Quantum Error Correction

Quantum error correction (QEC) and quantum error mitigation (QEM) are two different schemes to deal with noise in devices, which can cause errors in computation.

Quantum error correction methods use multiple physical qubits to represent a single logical qubit. Data is preserved by distributing the information across multiple qubits. Quantum decoders can then detect and correct any errors that occur during computation. Surface code is a popular QEC code.

By contrast, quantum error mitigation methods are employed to infer less noisy outcomes of quantum computations, rather than correcting them. This is often done by repeatedly running slightly different circuits and classically post-processing the results. As an example, zero noise extrapolation is a popular error mitigation method.

QEM methods provide a reduction in noise that can be useful in the NISQ (noisy intermediate-scale quantum) era, as restraints in quantum hardware can make full quantum error correction less feasible. However, for useful computation involving many qubits and deep circuits, full quantum error correction will be necessary.

Quantum error correction and fault-tolerant quantum computers are often informally used interchangeably. To experts the terms have slightly difference meanings.

Quantum error correction is a scheme for protecting information from noise in device.

Fault-tolerance builds on this. Fault-tolerant quantum computers also prevent errors from spreading during the error correction process or during a computation. It is a richer and broader subject.

To build a useful quantum computer, we really do need fault-tolerance and not just error correction. At Riverlane, we are really solving the fault-tolerance problem, but often just call out “quantum error correction” since this phrase is more commonly known by non-experts.

While improved quality and quantity of qubits are critical, that's only part of the equation.

Quantum error correction (QEC) is a multi-faceted problem.

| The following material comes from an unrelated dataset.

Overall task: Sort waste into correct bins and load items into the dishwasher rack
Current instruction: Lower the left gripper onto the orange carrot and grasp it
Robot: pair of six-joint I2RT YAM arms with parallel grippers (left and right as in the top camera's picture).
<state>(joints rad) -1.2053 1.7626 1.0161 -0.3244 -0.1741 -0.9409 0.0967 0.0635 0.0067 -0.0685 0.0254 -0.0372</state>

On the qubit side, we need physical qubit error rates below the QEC threshold with a low ‘QEC overhead’, that is the ratio between the number of physical and logical qubits.

Once we reach a qubit fidelity of 99.9%, we can introduce a set of classical QEC technologies to solve this complex, vast, real-time data processing problem.

As quantum computers scale, an additional layer of classical QEC solutions is required to tackle the increasing error numbers and types, addressing three broad challenges:

1.  Developing complex QEC codes: QEC involves sophisticated inference algorithms (QEC codes) to determine the most likely error that might have occurred given a specific syndrome value.
2.  Performing at fast speeds: each QEC round must be fast (<1μs) and deterministic (respond promptly at well-determined times) to avoid delays that lead to uncorrectable errors.
3.  Dealing with massive data volumes: these algorithms require an extremely high instruction bandwidth, scaling to 100TB/s – equivalent to a single quantum computer processing and correcting the equivalent of Netflix’s total global streaming data every second.

So, while high-quality qubits are essential, they’re only part of the solution.

Scaling quantum computers to their full potential demands a seamless integration of quantum and classical technologies.